Заметив ее пробуждение, супруг улыбнулся, потом снова уставился в огонь. Она знала этот взгляд.
– Что случилось?
– Расскажи мне, как погибла Красная башня, – сказал Дариус, чем очень ее удивил.
– Она пока цела, но с тех пор, как ушел Серый Совет, порядка не стало. Там обучают детей, которые сами туда приходят. Учителя разбрелись кто куда. У тебя на родине все иначе.
В Пустыне любого ребенка, проявлявшего чувствительность к магии, чествовали вместе со всей семьей и осыпали дарами.
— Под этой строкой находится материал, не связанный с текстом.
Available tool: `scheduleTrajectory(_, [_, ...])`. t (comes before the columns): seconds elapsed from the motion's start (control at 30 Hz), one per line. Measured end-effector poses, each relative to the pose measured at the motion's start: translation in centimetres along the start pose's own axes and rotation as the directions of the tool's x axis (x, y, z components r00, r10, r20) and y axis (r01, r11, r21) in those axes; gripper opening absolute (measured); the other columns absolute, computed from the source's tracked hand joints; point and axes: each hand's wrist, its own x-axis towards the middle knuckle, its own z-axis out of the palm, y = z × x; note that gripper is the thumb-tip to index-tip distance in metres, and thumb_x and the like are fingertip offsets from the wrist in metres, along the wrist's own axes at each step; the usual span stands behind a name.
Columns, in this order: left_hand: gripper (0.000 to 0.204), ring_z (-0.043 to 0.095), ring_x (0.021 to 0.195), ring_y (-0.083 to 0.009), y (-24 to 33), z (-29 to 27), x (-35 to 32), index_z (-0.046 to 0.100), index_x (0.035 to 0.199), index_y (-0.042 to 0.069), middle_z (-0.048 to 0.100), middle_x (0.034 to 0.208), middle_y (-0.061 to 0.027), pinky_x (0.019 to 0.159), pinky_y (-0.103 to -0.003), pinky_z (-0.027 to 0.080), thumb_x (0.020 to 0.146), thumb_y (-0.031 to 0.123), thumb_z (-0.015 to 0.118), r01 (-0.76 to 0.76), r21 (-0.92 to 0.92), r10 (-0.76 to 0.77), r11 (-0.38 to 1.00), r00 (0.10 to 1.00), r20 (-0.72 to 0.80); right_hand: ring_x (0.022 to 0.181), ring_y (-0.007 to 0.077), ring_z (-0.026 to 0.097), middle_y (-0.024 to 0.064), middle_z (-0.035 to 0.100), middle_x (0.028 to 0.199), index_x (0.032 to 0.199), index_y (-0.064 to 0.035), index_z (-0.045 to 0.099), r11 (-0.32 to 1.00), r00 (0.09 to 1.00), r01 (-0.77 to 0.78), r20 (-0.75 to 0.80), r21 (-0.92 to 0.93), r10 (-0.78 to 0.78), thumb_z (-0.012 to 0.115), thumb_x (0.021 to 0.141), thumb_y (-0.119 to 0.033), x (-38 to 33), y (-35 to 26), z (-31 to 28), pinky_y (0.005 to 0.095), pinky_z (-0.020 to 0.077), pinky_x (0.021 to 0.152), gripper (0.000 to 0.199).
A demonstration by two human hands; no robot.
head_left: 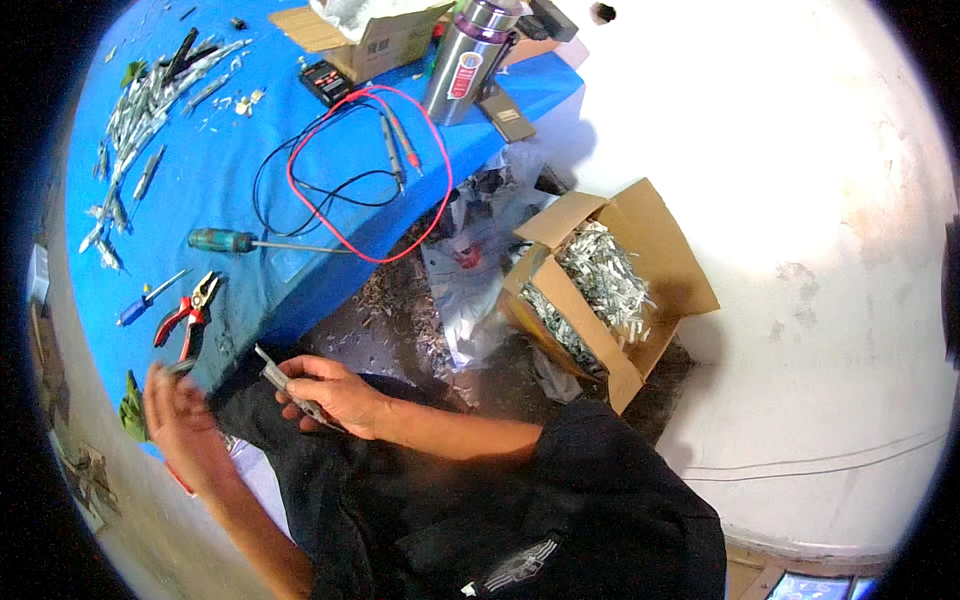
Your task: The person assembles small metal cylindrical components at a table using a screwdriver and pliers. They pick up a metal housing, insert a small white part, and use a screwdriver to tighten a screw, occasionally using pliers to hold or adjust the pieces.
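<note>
I'm watching the right grip (338,397) pinch slender grey pieces (273,375) just off the edge of the desk (230,165), the left grip (182,415) too blurred to tell, a heap (140,117) apparently remaining well ahead of it, while right of the right grip the carton (675,240) looks well filled, open room between.

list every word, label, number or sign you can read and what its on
Steel flask: red sticker with pale lettering, not copied out here.
Cardboard box beside the flask: dark print, too small to read.
Black meter: pale markings, too small to read.
Flat brown item: faint mark, too small to read.
Black shirt: pale striped emblem, unreadable.
</note>
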Motion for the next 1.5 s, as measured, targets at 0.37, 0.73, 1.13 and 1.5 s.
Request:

В каждом городе имелся особый храм, посвященный Создателю, где заведовали джаниди, священники-маги. В этих храмах монахи обучали детей и взрослых владеть способностью и управлять собственными чувствами, чтобы всегда держать силу в узде. Детей не забирали из дома в дальние края и не держали там взаперти. В конце обучения ученикам давали выбор: вернуться к обычной жизни или служить королю. Многие выбирали второе и в награду получали знак Эйилаха. Татуировка вовсе не служила рабским клеймом, как полагали некоторые на западе. Это был символ почета. Каждый с первого взгляда видел, что за человек перед ним.
– Нельзя это так оставлять. Когда мы вернемся домой, я поговорю с правителем. Джаниди могли бы брать в ученики детей с запада. Конечно, с королем Маттиасом я тоже посоветуюсь. Хорошо я придумала?